Place-making through Infill and Corridor Development
Nashville’s unusual wheel-and-spoke street pattern reflects the city’s early history as a regional center with connections to surrounding towns. Beginning in the mid-twentieth century, however, development along the spokes transitioned into auto-driven sprawl, and corridors became throughways rather than destinations, resulting in a development pattern oriented to the car. Commercial uses with expansive parking and intense signage designed to attract drivers took precedence over pedestrian facilities; this pattern is not an asset to the neighborhoods that flank the corridor.
Nashville will focus on two such corridors – 4th Avenue South and 8th Avenue South – as transferable models. In addition, the neighborhoods between these corridors will be examined to determine tools and techniques to encourage appropriate infill development.
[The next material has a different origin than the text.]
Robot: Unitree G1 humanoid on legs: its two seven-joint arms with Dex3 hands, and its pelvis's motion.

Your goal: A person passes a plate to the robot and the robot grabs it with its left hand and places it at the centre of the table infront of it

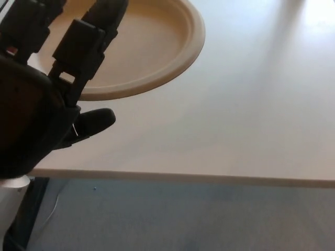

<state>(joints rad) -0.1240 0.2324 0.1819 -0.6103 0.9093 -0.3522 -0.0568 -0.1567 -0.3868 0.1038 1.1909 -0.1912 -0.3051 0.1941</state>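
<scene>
In the head view, you see the left hand (47,99) large at the picture's left, its two fingers (84,44) stretched up and spread apart over the near-left part of the plate (157,42), and the thumb (91,123) pointing out to the side below the rim. The hand holds nothing; it is wide, and the rim seems to sit in the space between the fingers and the thumb, but you cannot tell from here if any finger touches it. The plate is at the top left, above the pale table (246,120), and its far and left parts are cut by the picture edge or hidden by the hand, so you cannot see who or what carries it. The right hand does not show. As a judgement, the plate looks like a light, thin disposable one, rather stiff at the raised rim but easy to bend if you press hard. It may also be a little smooth, so it could slide from thick fingers. You should take it at the near rim, thumb under and fingers on top, and close gently. The table centre is free to the right of the plate.
</scene>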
Nashville’s 8th Avenue (also known as Franklin Pike) is dominated by auto-oriented uses and lacks pedestrian facilities, despite its proximity to attractive and stable residential neighborhood and amenities like the Reservoir visible above the bluff in this photograph.
We need tools and strategies that:
- Provide complete transportation options with choices for pedestrians, cyclists, transit users and individual autos;
- Support surrounding neighborhoods with housing and services in a pedestrian-friendly environment;
- Encourage infill to utilize existing infrastructure and maximize transit opportunities; and
- Are feasible and doable given the existing and evolving economic realities.
To date, Nashville has utilized planning and zoning strategies to reinvigorate its corridors, and is interested in evaluating these tools and considering additional tools such as capital investments and economic development strategies.